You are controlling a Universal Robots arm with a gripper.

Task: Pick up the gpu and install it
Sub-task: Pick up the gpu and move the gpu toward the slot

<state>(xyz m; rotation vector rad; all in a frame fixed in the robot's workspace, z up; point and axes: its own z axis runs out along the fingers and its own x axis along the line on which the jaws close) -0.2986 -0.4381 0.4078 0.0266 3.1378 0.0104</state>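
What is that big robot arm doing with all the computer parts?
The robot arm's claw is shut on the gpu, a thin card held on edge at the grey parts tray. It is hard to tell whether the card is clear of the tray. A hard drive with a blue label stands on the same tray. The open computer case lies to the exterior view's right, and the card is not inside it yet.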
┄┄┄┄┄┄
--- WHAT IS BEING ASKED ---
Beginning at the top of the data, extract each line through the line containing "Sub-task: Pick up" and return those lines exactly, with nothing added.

--- EXPECTED ANSWER ---
You are controlling a Universal Robots arm with a gripper.

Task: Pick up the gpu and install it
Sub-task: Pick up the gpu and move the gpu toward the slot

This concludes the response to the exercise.